High-speed rail has captured the public imagination, becoming a key benchmark for comparison between China and the U.S.. Observers point to its widespread ubiquity in the former and absence in the latter as a reflection of broader developmental trajectories.
The Shanghai Maglev (short for “magnetic levitation”) train, with speeds of up to 268 mph, is one of many “super-trains” seemingly backing the claim that China is “living in the future” in 2025. However, the topic may turn out to be a case of comparing apples to oranges, due to structural differences in governance, geography and transportation culture.
Building a high-speed transportation network — a large-scale infrastructure project requiring massive federal investment — would pose a significant challenge to the U.S. economy. The California High-Speed Rail currently underway, for instance, was predicted to require $33 billion in funding but has now reached an estimate of $113 billion. Among the many repercussions soon to be realized, however, one stands out as particularly overlooked.
Such networks of high-speed rail would be disastrous to a part of America that has been driving the U.S. economy for many years, perhaps illustrated best in movies and television.

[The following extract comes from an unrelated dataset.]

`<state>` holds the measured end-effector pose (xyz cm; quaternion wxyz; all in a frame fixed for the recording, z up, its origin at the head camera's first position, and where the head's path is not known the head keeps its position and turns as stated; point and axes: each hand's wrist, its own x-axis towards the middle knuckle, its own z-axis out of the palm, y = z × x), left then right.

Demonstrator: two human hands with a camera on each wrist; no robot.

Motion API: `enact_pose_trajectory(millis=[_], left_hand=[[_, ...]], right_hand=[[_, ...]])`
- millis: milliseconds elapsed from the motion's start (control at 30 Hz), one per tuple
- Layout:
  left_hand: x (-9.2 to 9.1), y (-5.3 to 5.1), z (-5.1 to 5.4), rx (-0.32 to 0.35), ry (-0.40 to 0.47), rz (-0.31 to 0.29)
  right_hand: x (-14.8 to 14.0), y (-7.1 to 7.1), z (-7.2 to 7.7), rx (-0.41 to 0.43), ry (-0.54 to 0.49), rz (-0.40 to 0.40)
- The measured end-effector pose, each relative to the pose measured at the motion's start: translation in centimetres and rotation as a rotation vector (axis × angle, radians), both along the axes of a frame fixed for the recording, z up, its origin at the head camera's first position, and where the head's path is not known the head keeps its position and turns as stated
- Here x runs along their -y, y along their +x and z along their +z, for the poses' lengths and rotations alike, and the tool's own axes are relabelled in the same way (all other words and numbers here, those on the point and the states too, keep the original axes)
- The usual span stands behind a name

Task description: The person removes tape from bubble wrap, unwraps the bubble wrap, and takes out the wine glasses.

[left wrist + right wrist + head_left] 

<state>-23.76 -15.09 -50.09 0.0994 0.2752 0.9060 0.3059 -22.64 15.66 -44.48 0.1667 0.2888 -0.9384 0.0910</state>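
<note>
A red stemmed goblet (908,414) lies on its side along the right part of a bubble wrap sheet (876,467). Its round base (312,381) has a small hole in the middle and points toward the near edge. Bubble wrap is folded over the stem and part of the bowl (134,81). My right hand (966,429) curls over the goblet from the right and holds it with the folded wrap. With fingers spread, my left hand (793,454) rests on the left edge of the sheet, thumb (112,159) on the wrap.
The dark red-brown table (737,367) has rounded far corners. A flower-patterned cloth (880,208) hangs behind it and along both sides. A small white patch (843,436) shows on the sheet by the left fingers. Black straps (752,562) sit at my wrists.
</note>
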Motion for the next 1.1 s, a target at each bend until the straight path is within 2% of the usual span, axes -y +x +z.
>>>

Think of the Double R Diner from the show “Twin Peaks,” or the gas station stops in the Coen brothers’ film “No Country for Old Men.” Depicted in these scenes were “pass-through towns” or “rest-and-stop towns” — small communities between destination cities that stay alive because travelers stop at local diners, gas stations and similar mom-and-pop businesses.
Small towns and communities such as Seligman, Ariz.; Little America, Wyo.; and Needles, Calif., among others, have built their economies around providing such services. Unlike China, where there is a more concentrated settlement pattern, the U.S. has many such towns scattered across relatively remote areas, often encountered only during long drives. Implementing high-speed rail nationwide would be detrimental to these towns, in turn undermining key parts of the overall American economy.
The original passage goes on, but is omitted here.